• Exercise prompt
Search the listing for the word "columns" and return each line that contains it.

• Record excerpts
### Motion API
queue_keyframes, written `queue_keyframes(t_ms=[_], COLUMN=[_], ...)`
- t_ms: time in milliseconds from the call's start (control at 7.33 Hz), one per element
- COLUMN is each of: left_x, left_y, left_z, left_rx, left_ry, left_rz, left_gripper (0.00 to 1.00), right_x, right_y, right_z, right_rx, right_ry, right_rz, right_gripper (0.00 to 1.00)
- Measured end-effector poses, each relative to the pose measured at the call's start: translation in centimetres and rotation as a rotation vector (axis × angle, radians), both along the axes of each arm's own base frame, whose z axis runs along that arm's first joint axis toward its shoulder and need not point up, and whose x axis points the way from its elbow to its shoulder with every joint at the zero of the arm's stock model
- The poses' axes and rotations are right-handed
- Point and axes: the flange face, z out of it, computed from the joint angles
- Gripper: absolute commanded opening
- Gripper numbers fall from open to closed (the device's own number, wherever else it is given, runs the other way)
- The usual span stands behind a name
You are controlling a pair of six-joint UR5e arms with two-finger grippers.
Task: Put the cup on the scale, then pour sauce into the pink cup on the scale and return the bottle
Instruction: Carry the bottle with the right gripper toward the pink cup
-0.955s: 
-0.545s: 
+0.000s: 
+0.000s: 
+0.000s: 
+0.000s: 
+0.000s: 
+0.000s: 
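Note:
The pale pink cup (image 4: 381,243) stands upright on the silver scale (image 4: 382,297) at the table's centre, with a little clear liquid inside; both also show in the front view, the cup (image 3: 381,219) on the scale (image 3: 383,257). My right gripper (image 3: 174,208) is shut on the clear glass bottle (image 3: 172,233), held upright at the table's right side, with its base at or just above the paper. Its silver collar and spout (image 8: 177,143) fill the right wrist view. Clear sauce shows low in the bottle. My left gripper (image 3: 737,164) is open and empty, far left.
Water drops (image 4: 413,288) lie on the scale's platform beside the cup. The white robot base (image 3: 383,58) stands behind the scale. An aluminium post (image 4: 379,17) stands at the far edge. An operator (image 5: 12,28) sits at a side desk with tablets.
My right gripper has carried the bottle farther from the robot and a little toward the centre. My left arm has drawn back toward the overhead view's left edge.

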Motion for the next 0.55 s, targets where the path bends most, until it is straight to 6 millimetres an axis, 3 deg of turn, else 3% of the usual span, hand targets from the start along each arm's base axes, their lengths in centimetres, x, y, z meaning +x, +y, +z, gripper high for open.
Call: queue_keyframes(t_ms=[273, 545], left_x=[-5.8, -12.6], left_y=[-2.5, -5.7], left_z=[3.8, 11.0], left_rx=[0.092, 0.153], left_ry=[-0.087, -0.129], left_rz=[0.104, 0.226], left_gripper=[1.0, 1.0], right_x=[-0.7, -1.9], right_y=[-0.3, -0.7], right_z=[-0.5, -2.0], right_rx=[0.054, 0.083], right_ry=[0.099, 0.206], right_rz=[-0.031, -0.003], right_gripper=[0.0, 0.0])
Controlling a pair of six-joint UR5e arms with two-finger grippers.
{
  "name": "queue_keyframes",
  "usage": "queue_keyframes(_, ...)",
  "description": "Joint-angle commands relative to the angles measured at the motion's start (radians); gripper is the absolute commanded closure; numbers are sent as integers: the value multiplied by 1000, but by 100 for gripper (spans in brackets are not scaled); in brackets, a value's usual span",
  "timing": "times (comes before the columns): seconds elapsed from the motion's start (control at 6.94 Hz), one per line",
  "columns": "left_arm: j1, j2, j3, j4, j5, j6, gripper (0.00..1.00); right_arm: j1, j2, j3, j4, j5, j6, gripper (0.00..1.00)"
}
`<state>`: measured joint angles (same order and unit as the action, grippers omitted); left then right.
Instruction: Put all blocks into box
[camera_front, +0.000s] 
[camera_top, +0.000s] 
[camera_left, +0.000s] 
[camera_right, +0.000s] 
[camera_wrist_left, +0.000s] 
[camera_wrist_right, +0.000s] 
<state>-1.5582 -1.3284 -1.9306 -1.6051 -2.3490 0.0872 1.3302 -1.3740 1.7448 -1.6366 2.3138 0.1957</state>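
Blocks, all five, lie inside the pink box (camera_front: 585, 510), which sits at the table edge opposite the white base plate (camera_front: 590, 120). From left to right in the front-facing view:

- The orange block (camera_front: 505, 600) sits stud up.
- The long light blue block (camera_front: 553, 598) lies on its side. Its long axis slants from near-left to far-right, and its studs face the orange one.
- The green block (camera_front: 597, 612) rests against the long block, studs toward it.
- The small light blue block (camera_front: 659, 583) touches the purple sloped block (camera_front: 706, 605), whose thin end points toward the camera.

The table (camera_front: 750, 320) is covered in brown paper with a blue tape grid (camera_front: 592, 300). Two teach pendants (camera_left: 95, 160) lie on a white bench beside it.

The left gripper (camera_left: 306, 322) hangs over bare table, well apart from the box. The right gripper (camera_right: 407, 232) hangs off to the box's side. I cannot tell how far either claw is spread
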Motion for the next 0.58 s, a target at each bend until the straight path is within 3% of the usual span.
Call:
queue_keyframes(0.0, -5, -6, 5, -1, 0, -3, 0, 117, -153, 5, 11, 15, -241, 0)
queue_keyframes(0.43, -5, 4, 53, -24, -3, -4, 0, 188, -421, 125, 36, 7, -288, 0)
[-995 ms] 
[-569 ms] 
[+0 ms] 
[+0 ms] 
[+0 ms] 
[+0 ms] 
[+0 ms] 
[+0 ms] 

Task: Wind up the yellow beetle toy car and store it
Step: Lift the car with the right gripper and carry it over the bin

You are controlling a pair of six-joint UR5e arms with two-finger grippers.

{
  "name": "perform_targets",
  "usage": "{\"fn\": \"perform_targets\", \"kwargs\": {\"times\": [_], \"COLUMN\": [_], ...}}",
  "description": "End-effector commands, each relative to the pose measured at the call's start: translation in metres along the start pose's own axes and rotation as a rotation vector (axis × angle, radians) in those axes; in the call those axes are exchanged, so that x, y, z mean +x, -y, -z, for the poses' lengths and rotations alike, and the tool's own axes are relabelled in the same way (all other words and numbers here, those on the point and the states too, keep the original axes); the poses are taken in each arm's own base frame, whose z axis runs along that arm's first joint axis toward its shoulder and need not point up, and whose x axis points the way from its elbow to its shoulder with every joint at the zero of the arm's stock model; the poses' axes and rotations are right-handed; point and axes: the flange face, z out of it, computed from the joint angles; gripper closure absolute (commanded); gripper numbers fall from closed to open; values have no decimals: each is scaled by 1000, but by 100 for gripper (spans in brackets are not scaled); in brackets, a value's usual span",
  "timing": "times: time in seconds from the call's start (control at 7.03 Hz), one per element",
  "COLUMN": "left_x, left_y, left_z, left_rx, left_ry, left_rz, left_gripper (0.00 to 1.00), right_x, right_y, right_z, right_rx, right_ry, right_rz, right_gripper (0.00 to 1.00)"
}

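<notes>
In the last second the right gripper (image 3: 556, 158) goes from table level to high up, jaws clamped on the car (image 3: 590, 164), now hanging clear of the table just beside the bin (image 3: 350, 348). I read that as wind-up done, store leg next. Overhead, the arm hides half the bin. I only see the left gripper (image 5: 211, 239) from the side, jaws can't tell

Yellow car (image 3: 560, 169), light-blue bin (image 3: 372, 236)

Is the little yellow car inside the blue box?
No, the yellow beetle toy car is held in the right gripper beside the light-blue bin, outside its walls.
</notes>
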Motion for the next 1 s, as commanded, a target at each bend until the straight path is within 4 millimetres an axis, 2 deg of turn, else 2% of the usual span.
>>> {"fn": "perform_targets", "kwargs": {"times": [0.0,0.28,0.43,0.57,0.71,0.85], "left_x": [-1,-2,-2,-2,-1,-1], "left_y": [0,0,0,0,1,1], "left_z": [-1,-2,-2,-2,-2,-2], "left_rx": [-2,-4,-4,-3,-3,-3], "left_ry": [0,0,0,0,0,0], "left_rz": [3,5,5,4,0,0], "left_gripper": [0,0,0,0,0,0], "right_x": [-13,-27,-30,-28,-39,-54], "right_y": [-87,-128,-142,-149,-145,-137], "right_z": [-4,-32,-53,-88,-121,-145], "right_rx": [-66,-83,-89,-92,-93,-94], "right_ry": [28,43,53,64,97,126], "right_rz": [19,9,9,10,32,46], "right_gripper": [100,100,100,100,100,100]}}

• Final answer
  "timing": "times (comes before the columns): seconds elapsed from the motion's start (control at 6.94 Hz), one per line",
  "columns": "left_arm: j1, j2, j3, j4, j5, j6, gripper (0.00..1.00); right_arm: j1, j2, j3, j4, j5, j6, gripper (0.00..1.00)"

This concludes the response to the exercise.